Ozone

Administrative data

Endpoint:

skin irritation: in vivo

Type of information:

experimental study

Adequacy of study:

weight of evidence

Reliability:

2 (reliable with restrictions)

Rationale for reliability incl. deficiencies:

study well documented, meets generally accepted scientific principles, acceptable for assessment

Data source

Materials and methods

Principles of method if other than guideline:

Human forearm skin was exposed to ozone and the effects on vitamin E, lipid peroxide, cutaneous bacteria and several key enzymes in the stratum corneum were studied.

GLP compliance:

no

Test material

Specific details on test material used for the study:

The test material was generated by passing pure oxygen through an electric discharge.

Test animals

Species:

human

Details on test animals or test system and environmental conditions:

Caucasian females between the ages of 18 and 55.

Test system

Type of coverage:

open

Preparation of test site:

other: The volunteers refrained from using cosmetics, body oils, sunscreens or moisturizers on their arms 7 days prior to the study or during the study.

Vehicle:

other: air

Controls:

yes, concurrent vehicle

Amount / concentration applied:

Arms were exposed to an atmosphere containing 0.8 ppm ozone.

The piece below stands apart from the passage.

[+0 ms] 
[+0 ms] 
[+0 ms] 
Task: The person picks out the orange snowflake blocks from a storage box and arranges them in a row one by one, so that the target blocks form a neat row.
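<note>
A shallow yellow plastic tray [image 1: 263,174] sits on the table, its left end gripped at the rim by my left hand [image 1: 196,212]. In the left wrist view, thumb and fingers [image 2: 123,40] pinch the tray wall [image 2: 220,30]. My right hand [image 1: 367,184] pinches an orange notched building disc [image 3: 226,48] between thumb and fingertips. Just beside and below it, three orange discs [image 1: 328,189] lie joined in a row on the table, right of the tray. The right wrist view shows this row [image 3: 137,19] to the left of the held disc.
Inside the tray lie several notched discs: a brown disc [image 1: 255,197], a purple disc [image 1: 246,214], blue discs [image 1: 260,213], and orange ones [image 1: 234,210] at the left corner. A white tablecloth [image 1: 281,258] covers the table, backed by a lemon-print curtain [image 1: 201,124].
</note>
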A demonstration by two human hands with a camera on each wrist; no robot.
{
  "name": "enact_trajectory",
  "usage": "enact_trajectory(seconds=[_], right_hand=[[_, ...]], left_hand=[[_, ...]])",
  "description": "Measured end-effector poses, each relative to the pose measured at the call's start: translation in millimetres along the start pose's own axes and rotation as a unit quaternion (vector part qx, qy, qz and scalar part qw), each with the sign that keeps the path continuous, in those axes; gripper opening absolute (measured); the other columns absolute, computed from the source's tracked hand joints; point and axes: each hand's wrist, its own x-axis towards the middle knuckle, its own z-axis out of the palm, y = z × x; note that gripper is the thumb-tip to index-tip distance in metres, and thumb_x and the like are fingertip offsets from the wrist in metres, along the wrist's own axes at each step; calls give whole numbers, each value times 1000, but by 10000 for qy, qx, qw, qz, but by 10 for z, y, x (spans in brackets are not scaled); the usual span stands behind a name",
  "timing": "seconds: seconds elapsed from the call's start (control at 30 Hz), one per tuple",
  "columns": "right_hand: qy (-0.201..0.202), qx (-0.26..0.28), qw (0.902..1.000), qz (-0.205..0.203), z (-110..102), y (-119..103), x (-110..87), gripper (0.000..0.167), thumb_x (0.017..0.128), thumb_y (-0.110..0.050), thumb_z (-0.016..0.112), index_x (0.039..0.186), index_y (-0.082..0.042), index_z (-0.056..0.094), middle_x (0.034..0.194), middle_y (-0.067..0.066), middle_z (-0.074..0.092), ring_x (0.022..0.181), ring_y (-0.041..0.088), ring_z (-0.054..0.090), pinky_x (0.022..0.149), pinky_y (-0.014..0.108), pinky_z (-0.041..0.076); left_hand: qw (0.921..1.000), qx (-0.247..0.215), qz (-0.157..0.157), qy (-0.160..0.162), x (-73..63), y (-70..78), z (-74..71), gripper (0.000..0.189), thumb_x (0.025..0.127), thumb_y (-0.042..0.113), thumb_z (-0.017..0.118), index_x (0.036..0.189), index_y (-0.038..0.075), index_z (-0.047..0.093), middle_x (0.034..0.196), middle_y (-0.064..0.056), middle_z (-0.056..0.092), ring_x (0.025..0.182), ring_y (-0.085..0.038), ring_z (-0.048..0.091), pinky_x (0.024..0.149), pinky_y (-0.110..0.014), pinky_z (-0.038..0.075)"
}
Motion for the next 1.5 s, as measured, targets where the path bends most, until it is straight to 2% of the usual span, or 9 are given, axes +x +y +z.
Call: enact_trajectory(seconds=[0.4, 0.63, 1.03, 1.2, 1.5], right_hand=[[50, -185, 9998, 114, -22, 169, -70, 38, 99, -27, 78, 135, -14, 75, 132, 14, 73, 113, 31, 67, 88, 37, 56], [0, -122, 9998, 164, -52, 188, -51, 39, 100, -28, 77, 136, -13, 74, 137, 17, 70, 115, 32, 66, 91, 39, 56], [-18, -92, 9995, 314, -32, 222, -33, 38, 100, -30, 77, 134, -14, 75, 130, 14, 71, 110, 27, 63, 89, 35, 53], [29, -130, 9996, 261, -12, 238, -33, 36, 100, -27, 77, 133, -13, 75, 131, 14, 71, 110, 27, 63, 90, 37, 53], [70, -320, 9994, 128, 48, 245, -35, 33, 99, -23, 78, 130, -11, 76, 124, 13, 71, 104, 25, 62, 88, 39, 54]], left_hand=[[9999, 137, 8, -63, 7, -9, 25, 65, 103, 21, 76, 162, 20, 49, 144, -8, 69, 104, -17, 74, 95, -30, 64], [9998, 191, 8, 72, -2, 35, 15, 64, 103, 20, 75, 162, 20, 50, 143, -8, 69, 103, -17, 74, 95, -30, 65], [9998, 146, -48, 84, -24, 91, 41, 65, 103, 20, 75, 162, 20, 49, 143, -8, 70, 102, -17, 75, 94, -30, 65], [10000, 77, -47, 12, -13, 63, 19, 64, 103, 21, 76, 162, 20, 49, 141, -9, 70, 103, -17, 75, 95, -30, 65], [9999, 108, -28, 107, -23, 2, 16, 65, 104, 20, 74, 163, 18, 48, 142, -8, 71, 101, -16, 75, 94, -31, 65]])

Duration of treatment / exposure:

2h

Observation period:

0.5 h after exposure the arms were visually inspected for erythema, skin dryness and oedema.

Number of animals:

20 volunteers participated in the first part of the study and 19 in the second part.

Details on study design:

Forearms were exposed 2h to the gas inside a chamber with a continuous flow of ozone (0.8 ppm). The ozone concentration was on-line monitored by means of UV detection. Effects were scored according to Sharko et al., 1991 which is used for evaluation of the irritating potential of personal washing products.

Results and discussion

In vivo

Resultsopen allclose all

Irritant / corrosive response data:

no data

Other effects:

Vitamin E: ozone exposure resulted in a significantly reduced recoverable amount of vitamin E, 5.13 ± 1.47 pmol/square cm vs. 1.55 ± 0.49 pmol/square cm.
Lipid hydroperoxide: ozone exposure resulted in a significantly increased recoverable amount of LPO, 1385 pmol/square cm vs. 3249 pmol/square cm.
Bacterial viability: ozone exposure resulted in a significantly reduced number of recoverale viable bacteria. 37 ± 9 CFE/square cm agar vs. 19 ± 5 CFE/square cm agar.
Stratum corneum tryptic and chymotryptic proteases and transglutaminase activity were not affected.

Applicant's summary and conclusion

Interpretation of results:

study cannot be used for classification

Conclusions:

2 hours of 0.8 ppm ozone exposure to humans forearms significantly reduced vitamin E, lipid peroxide, cutaneous bacteria and several key enzymes in the stratum corneum. Half an hour after exposure, visually scoring revealed no skin irritation. Further, the study provides supportive information that acute high ambient ozone levels react with antioxidants and oxidizes lipids without affecting stratum corneum enzymes.

Executive summary:

The present research study, published in a peer-reviewed journal, was designed to study the effects of 2 hours exposure to 0.8 ppm ozone to humans forearms on stratum corneum vitamin E, lipid peroxide, cutaneous bacteria and several key stratum corneum enzymes as well as visual scoring of irritating effects. Using a specially designed O(3) exposure chamber, the study provides evidence that exposure of human skin to O3 (0.8 ppm, 2-h time-weighted average) significantly reduced vitamin E by 70% and concomitantly increased lipid hydroperoxides by 2.3 fold in the superficial stratum corneum (SC). Although the dose of O3 used here reduced the resident microflora population by 50% and created a state of oxidative stress within the SC, it did not affect several key enzymes involved in SC homeostasis including the redox-sensitive transglutaminase and the SC tryptic (KLK5) and chymotryptic (KLK7) proteases. Importantly, no signs of skin dryness or erythema were observed. The authors hypothesize that the limited effects of low doses of O3 on SC function is attributable to several factors including: (i) protection provided by the anti-oxidant defence system; (ii) inability of O(3) to penetrate the SC; and (iii) limited water available to catalyse the Criegee reaction. Although chronic exposure to O3 may produce a different outcome than that reported here, our data suggest that exposure to environmentally relevant doses of O3, at best, induces a moderate state of oxidative stress, without producing a visible clinical response.